TASK
Repeat everything in the data exactly except images.
DATASET EXTRACT: Begin
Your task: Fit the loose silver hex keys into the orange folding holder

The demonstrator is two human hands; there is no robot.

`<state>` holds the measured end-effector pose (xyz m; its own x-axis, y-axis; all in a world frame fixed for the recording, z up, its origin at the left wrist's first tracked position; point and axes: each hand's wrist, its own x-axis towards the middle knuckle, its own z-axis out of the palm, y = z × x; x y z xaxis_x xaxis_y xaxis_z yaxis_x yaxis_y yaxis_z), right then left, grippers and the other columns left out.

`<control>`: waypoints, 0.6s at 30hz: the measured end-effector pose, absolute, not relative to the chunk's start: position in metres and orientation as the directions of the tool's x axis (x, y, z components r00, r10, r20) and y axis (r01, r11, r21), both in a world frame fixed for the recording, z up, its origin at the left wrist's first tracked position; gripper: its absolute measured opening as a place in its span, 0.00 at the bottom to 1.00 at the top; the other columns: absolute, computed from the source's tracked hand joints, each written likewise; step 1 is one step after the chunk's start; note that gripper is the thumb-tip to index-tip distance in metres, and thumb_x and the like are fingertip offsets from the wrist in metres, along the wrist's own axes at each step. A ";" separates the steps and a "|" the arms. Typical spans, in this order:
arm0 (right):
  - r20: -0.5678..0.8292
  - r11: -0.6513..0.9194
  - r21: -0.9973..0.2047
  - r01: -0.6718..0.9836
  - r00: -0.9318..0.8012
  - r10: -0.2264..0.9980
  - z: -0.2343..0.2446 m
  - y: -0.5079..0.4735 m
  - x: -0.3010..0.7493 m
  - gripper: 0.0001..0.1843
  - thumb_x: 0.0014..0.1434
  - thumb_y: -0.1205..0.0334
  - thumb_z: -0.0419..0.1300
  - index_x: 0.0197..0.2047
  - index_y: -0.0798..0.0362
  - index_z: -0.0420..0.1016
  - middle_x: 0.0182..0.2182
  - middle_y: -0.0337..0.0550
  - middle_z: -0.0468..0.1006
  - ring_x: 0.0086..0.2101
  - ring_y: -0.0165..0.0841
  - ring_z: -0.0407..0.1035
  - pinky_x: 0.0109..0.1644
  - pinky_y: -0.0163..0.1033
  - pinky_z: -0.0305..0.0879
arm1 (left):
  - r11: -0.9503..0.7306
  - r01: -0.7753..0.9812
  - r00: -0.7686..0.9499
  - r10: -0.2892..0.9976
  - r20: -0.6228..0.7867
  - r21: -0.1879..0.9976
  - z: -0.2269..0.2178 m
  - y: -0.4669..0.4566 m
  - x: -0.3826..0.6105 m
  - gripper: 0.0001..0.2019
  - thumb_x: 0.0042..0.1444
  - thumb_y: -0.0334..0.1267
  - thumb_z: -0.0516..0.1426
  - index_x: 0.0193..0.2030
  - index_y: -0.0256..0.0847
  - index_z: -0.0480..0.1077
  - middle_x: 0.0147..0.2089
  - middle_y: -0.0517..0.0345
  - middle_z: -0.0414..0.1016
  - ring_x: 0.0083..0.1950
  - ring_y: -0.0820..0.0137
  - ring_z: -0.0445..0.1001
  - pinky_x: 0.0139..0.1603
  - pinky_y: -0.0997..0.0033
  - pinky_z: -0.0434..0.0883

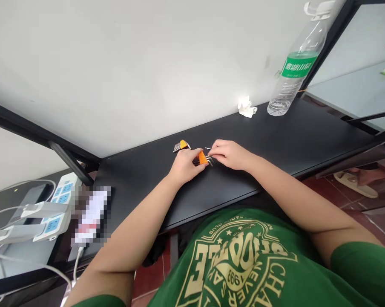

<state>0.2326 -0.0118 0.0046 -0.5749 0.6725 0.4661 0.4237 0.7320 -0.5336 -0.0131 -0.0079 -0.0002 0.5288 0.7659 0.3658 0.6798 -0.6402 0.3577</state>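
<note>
Orange holder [202,157]: in your left hand [184,165], over the worktop [141,175], bent hex keys [210,160] poking out its right side.
Left hand: thumb and fingers closed on that holder, decent grip.
Right hand [229,154]: fingertips pinched on what looks like a thin key [208,148], just right of the orange holder.
Key work: I'd say you're on one single key; honestly can't tell if it's going in or out. Either way, next move wants the orange holder steady and that key straight.
Second key set [183,144]: past the orange holder, to its left.
</note>
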 end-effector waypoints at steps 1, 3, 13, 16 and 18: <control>0.435 0.698 -0.589 0.407 -0.568 0.699 0.005 -0.013 0.229 0.11 0.66 0.69 0.57 0.44 0.51 0.82 0.41 0.46 0.78 0.37 0.34 0.72 0.43 0.41 0.68 | -0.656 0.675 0.542 0.751 0.376 0.337 0.001 -0.009 -0.012 0.18 0.57 0.44 0.65 0.54 0.45 0.76 0.39 0.57 0.81 0.40 0.62 0.78 0.50 0.60 0.73; 0.336 0.575 -0.723 0.382 -0.533 0.777 0.005 -0.013 0.222 0.08 0.63 0.69 0.59 0.42 0.52 0.80 0.38 0.43 0.78 0.34 0.33 0.72 0.41 0.40 0.68 | -0.688 0.663 0.572 0.720 0.393 0.295 0.002 -0.011 -0.011 0.18 0.58 0.43 0.65 0.54 0.44 0.76 0.38 0.56 0.80 0.41 0.61 0.77 0.54 0.57 0.72; 0.003 0.050 -0.997 0.066 -0.571 0.821 0.006 -0.007 0.226 0.09 0.57 0.64 0.67 0.39 0.53 0.73 0.32 0.38 0.76 0.29 0.29 0.70 0.32 0.35 0.67 | -0.674 0.658 0.529 0.731 0.430 0.337 0.002 -0.013 -0.012 0.20 0.57 0.46 0.67 0.54 0.44 0.76 0.40 0.55 0.81 0.41 0.62 0.78 0.51 0.60 0.73; 0.004 0.031 -0.999 0.034 -0.603 0.797 0.006 -0.007 0.227 0.09 0.56 0.64 0.68 0.39 0.53 0.73 0.31 0.38 0.76 0.29 0.29 0.70 0.33 0.36 0.68 | -0.691 0.646 0.538 0.714 0.448 0.326 0.002 -0.013 -0.012 0.19 0.57 0.46 0.66 0.54 0.44 0.76 0.39 0.55 0.81 0.41 0.62 0.78 0.51 0.60 0.73; 0.021 0.061 -0.997 0.048 -0.592 0.806 0.005 -0.006 0.227 0.09 0.57 0.62 0.68 0.39 0.52 0.73 0.32 0.38 0.76 0.29 0.30 0.70 0.32 0.36 0.67 | -0.696 0.645 0.541 0.708 0.454 0.316 0.002 -0.012 -0.012 0.18 0.57 0.46 0.66 0.53 0.44 0.76 0.39 0.55 0.81 0.41 0.62 0.78 0.52 0.60 0.73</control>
<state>0.2266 -0.0062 0.0054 -0.5917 0.8059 0.0205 0.0481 0.0607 -0.9970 -0.0119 -0.0125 0.0019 0.5409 0.7079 0.4542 0.6453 -0.6957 0.3157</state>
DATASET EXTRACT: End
TASK ANSWER
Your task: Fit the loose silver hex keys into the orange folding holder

The demonstrator is two human hands; there is no robot.

`<state>` holds the measured end-effector pose (xyz m; its own x-axis, y-axis; all in a world frame fixed for the recording, z up, its origin at the left wrist's first tracked position; point and axes: each hand's wrist, its own x-axis towards the middle knuckle, its own z-axis out of the palm, y = z × x; x y z xaxis_x xaxis_y xaxis_z yaxis_x yaxis_y yaxis_z), right then left, grippers and the other columns left out.

`<control>`: waypoints, 0.6s at 30hz: the measured end-effector pose, absolute, not relative to the chunk's start: position in metres and orientation as the directions of the tool's x axis (x, y, z components r00, r10, r20) and y axis (r01, r11, r21), both in a world frame fixed for the recording, z up, its origin at the left wrist's first tracked position; gripper: its absolute measured opening as a place in its span, 0.00 at the bottom to 1.00 at the top; the other columns: absolute, computed from the source's tracked hand joints, each written likewise; step 1 is one step after the chunk's start; note that gripper is the thumb-tip to index-tip distance in metres, and thumb_x and the like are fingertip offsets from the wrist in metres, along the wrist's own axes at each step. A ";" separates the steps and a "|" the arms. Typical spans, in this order:
arm0 (right):
  - r20: -0.5678..0.8292
  - r11: -0.6513..0.9194
  - r21: -0.9973..0.2047
  - r01: -0.6718..0.9836
  - r00: -0.9318..0.8012
  - r10: -0.2264..0.9980
  - z: -0.2343..0.2446 m
  - y: -0.5079..0.4735 m
  - x: -0.3010..0.7493 m
  - gripper: 0.0001..0.1843
  - thumb_x: 0.0014..0.1434
  - thumb_y: -0.1205..0.0334
  - thumb_z: -0.0419..0.1300
  - index_x: 0.0197..0.2047
  - index_y: -0.0798..0.0362
  - index_z: -0.0420..0.1016
  - middle_x: 0.0182..0.2182
  - middle_y: -0.0337..0.0550
  - middle_z: -0.0468..0.1006
  - ring_x: 0.0086..0.2101
  - ring_y: -0.0165..0.0841
  - ring_z: -0.0407..0.1035
  - pinky_x: 0.0109..0.1644
  - pinky_y: -0.0163..0.1033
  - pinky_z: -0.0305..0.0879
arm1 (left):
  - r11: -0.9503..0.7306
  - r01: -0.7753..0.9812
  - r00: -0.7686..0.9499
  - r10: -0.2892..0.9976
  - r20: -0.6228..0.7867
  - r21: -0.1879..0.9976
  - z: -0.2269..0.2178 m
  - y: -0.4669..0.4566 m
  - x: -0.3826..0.6105 m
  - gripper: 0.0001..0.2019
  - thumb_x: 0.0042..0.1444
  - thumb_y: -0.0334..0.1267
  - thumb_z: -0.0516..0.1426
  - index_x: 0.0193..0.2030
  - index_y: -0.0256..0.0847
  - index_z: -0.0480..0.1077
  - middle_x: 0.0147..0.2089
  - middle_y: -0.0517..0.0345
  - middle_z: -0.0414..0.1016
  - ring_x: 0.0083..0.1950
  - ring_y: -0.0820..0.0137
  - ring_z: -0.0445..0.1001
  - pinky_x: 0.0139..0.1603
  - pinky_y: -0.0997..0.0033
  - pinky_z: -0.0434..0.0883


<state>0.2326 -0.0118 0.0046 -0.5749 0.6725 0.4661 0.4237 0.7320 -0.5336 -0.0131 -0.0079 -0.0002 0.5288 0.7659 0.3658 0.6798 -0.6402 0.3577</state>
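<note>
Orange holder [202,157]: in your left hand [184,165], over the worktop [141,175], bent hex keys [210,160] poking out its right side.
Left hand: thumb and fingers closed on that holder, decent grip.
Right hand [229,154]: fingertips pinched on what looks like a thin key [208,148], just right of the orange holder.
Key work: I'd say you're on one single key; honestly can't tell if it's going in or out. Either way, next move wants the orange holder steady and that key straight.
Second key set [183,144]: past the orange holder, to its left.
</note>
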 end-effector waypoints at steps 1, 3, 13, 16 and 18: <control>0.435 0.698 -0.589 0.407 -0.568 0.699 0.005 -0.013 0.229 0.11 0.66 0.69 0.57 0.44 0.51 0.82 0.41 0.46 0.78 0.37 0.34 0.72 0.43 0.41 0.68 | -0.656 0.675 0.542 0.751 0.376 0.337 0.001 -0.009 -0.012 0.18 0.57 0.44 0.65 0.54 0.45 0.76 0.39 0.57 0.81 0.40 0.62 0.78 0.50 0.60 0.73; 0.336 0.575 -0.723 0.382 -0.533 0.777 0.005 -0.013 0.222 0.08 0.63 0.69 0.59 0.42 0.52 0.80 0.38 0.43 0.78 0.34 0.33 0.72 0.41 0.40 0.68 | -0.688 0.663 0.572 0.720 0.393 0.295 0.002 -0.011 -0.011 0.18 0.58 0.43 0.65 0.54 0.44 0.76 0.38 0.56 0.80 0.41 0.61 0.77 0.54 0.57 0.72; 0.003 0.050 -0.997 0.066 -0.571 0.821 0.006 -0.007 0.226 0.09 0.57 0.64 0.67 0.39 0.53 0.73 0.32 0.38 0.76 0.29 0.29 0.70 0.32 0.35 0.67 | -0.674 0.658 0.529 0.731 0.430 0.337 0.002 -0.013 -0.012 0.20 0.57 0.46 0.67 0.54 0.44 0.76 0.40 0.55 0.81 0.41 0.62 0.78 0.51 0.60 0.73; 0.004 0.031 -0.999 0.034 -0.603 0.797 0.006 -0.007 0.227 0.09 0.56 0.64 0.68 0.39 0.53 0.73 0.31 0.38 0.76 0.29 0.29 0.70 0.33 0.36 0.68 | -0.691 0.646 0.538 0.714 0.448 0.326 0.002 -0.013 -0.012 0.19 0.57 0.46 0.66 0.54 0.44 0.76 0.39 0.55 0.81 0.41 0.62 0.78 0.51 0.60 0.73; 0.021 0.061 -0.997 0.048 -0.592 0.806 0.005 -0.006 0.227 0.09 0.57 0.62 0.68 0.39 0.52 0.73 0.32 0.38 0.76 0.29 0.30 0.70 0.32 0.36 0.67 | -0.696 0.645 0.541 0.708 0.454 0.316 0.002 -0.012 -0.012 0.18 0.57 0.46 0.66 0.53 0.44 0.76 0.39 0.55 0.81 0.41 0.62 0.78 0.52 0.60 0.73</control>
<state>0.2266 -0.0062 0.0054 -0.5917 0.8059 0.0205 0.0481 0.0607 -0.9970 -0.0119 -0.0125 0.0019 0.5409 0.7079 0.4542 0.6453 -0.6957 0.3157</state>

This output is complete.